On Tue, May 11, 2021 at 4:43 PM Liang, Kan <kan.liang@linux.intel.com> wrote:
>
>
>
> On 5/11/2021 4:39 PM, Rob Herring wrote:
> > On Tue, May 11, 2021 at 12:59 PM Liang, Kan <kan.liang@linux.intel.com> wrote:
> >>
> >>
> >>
> >> On 5/10/2021 4:29 PM, Rob Herring wrote:
> >>> On Mon, May 10, 2021 at 2:18 PM Peter Zijlstra <peterz@infradead.org> wrote:
> >>>>
> >>>> On Thu, Apr 22, 2021 at 11:25:52AM -0700, kan.liang@linux.intel.com wrote:
> >>>>
> >>>>> - Add a new method check_leakage() to check and clear dirty counters
> >>>>>     to prevent potential leakage.
> >>>>
> >>>> I really dislike adding spurious callbacks, also because indirect calls
> >>>> are teh suck, but also because it pollutes the interface so.
> >>>>
> >>>> That said, I'm not sure I actually like the below any better :/
> >>>>
> >>
> >> Maybe we can add a atomic variable to track the number of
> >> event_mapped(). Only invoke sched_task() when the number > 0.
> >
> > Except that it is only needed when mapped and user access is allowed/enabled.
> >
> >>
> >> It looks like only X86 implements the event_mapped(). So it should not
> >> impact other ARCHs.
> >
> > Arm will have one if we ever settle on the implementation.
> >
> >>
> >> What do you think?
> >>
> >> diff --git a/arch/x86/events/core.c b/arch/x86/events/core.c
> >> index c6fedd2..ae5b0e7 100644
> >> --- a/arch/x86/events/core.c
> >> +++ b/arch/x86/events/core.c
> >> @@ -1636,6 +1636,8 @@ static void x86_pmu_del(struct perf_event *event,
> >> int flags)
> >>          if (cpuc->txn_flags & PERF_PMU_TXN_ADD)

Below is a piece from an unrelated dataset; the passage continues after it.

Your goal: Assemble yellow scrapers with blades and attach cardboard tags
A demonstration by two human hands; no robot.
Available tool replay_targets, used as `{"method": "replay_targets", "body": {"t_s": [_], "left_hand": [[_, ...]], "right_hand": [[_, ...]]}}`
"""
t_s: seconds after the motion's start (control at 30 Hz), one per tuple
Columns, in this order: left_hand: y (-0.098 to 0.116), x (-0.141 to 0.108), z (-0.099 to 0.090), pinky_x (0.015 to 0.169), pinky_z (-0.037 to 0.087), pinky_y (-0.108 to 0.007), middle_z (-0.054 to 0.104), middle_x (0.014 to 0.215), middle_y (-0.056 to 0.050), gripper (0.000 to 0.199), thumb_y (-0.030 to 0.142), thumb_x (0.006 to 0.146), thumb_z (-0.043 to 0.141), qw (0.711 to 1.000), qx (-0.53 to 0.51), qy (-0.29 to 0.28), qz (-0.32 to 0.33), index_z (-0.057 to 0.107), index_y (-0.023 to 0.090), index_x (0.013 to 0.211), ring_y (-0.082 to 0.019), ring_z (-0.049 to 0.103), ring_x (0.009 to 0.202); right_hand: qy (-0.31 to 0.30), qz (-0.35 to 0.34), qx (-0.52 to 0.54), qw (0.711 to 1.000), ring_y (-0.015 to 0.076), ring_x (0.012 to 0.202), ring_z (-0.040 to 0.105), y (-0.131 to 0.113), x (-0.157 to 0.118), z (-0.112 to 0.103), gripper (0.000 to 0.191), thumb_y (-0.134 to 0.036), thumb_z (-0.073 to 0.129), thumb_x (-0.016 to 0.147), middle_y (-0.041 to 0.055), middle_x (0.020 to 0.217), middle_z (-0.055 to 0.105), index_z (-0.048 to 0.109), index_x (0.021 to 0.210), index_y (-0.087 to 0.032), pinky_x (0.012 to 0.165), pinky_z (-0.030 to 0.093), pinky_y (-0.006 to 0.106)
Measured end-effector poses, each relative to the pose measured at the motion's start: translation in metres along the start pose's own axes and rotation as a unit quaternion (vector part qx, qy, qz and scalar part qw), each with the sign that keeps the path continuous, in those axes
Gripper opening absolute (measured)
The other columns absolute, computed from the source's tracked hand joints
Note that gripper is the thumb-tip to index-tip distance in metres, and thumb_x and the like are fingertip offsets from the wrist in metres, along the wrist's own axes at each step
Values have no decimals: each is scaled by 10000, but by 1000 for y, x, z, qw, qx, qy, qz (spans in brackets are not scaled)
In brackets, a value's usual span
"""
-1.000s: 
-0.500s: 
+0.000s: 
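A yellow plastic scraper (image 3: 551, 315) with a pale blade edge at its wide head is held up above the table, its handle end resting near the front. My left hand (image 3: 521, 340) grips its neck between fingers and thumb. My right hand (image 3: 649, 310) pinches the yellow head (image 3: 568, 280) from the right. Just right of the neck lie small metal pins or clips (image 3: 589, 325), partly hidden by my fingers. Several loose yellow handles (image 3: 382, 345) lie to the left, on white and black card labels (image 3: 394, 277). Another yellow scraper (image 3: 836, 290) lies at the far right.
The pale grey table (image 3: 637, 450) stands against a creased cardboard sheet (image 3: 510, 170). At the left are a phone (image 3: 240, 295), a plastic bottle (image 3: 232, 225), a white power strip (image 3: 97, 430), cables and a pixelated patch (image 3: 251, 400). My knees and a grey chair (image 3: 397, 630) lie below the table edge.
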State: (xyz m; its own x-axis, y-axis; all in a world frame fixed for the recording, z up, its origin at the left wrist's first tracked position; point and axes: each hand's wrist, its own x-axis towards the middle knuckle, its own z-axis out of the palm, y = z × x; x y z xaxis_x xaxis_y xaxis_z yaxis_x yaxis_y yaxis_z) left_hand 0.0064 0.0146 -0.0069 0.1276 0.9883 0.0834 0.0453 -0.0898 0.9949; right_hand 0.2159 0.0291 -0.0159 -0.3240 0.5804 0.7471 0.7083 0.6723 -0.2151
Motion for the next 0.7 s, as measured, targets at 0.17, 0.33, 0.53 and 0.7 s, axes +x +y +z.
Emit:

> >>                  goto do_del;
> >>
> >> +       __set_bit(event->hw.idx, cpuc->dirty);
> >> +
> >>          /*
> >>           * Not a TXN, therefore cleanup properly.
> >>           */
> >> @@ -2484,6 +2486,31 @@ static int x86_pmu_event_init(struct perf_event
> >> *event)
> >>          return err;
> >>    }
> >>
> >> +static void x86_pmu_clear_dirty_counters(void)
> >> +{
> >> +       struct cpu_hw_events *cpuc = this_cpu_ptr(&cpu_hw_events);
> >> +       int i;
> >> +
> >> +        /* Don't need to clear the assigned counter. */
> >> +       for (i = 0; i < cpuc->n_events; i++)
> >> +               __clear_bit(cpuc->assign[i], cpuc->dirty);
> >> +
> >> +       if (bitmap_empty(cpuc->dirty, X86_PMC_IDX_MAX))
> >> +               return;
> >> +
> >> +       for_each_set_bit(i, cpuc->dirty, X86_PMC_IDX_MAX) {
> >> +               /* Metrics and fake events don't have corresponding HW counters. */
> >> +               if (is_metric_idx(i) || (i == INTEL_PMC_IDX_FIXED_VLBR))
> >> +                       continue;
> >> +               else if (i >= INTEL_PMC_IDX_FIXED)
> >> +                       wrmsrl(MSR_ARCH_PERFMON_FIXED_CTR0 + (i - INTEL_PMC_IDX_FIXED), 0);
> >> +               else
> >> +                       wrmsrl(x86_pmu_event_addr(i), 0);
> >> +       }
> >> +
> >> +       bitmap_zero(cpuc->dirty, X86_PMC_IDX_MAX);
> >> +}
> >> +
> >>    static void x86_pmu_event_mapped(struct perf_event *event, struct
> >> mm_struct *mm)
> >>    {
> >>          if (!(event->hw.flags & PERF_X86_EVENT_RDPMC_ALLOWED))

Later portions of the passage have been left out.